Intraarterial Ports for Chemotherapy

Intraarterial Ports for Chemotherapy

Thierry de Baère, Ernst-Peter Strecker and Irene Boos

Radiologically guided implantation of port catheter systems (also known as portacaths) has become an accepted method for long-term venous access, with procedure success being as good as or better than ports implanted by open surgery. Because of improved materials, equipment, and technical skills, catheter placement is more accurate when performed by interventional radiologists under fluoroscopy combined with angiography than in the surgical suite, and detecting anatomic variants in vascular anatomy can be considered better under fluoroscopy and angiography.

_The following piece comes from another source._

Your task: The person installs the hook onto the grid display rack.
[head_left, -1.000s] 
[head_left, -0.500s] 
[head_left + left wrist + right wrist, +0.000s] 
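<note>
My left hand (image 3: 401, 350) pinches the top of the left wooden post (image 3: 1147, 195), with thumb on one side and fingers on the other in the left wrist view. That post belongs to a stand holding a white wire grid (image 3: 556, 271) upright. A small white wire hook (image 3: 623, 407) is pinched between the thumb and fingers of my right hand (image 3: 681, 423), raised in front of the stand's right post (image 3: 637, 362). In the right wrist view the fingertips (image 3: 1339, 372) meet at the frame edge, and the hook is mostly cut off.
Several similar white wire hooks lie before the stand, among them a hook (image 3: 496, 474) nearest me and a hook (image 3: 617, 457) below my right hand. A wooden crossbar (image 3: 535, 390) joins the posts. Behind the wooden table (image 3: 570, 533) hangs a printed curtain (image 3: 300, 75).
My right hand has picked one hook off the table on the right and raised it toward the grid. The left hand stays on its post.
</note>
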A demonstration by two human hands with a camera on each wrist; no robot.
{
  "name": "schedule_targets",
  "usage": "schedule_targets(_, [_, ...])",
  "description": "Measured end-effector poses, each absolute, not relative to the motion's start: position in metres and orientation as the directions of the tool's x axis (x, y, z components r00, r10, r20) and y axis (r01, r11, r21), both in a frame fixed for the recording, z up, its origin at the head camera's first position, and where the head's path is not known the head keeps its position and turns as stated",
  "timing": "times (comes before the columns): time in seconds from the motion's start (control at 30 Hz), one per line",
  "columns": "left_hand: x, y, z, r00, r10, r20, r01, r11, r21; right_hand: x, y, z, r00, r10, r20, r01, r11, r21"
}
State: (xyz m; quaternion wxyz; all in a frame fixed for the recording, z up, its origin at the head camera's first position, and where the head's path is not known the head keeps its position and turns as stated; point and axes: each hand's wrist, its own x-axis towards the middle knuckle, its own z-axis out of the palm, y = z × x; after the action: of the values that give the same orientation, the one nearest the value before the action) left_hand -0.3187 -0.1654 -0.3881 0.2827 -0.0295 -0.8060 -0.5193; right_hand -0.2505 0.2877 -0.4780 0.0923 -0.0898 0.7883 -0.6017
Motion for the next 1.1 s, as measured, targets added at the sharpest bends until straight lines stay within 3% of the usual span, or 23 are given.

Also, intraarterial infusion therapy can be performed easily and safely using a port catheter system. Ports with long-term indwelling catheters have a low rate of thrombotic and infectious complications and offer more comfort for the patient, good cosmetic results, and lower costs when compared with repeated arterial catheterization. Port catheter systems have proven to be safe and efficient for local chemotherapy arterial access, with the main applications described here for liver tumors and intrapelvic gynecologic cancer.

Regional Chemotherapy for Liver Tumors

Thierry de Baère


Because intraarterial hepatic chemotherapy (IAHC) is a local treatment, it is used in cases of liver metastases without or with very limited extrahepatic disease. It is often used as a rescue after failure of intravenous (IV) therapies for metastases, and provides a high response rate even using drugs that were or became inefficient with IV administration. Because it is highly efficient, IAHC might also be used as inductive therapy in chemo-naive patients with nearly resectable liver metastases. In such settings, the goal is to obtain the highest tumor response possible as early as possible in the disease to downstage a nonsurgical candidate to a surgical candidate. Indeed, it has been demonstrated that the increase in response rate of colorectal liver metastases (CRLM) to treatment is linearly correlated with an increase in resection rate, and consequently with an increased chance of cure.1

For primary tumors, particularly hepatocellular carcinoma (HCC), IAHC is less used owing to the high efficacy of transarterial chemoembolization (TACE). Consequently, this chapter will deal only with colorectal cancer liver metastases.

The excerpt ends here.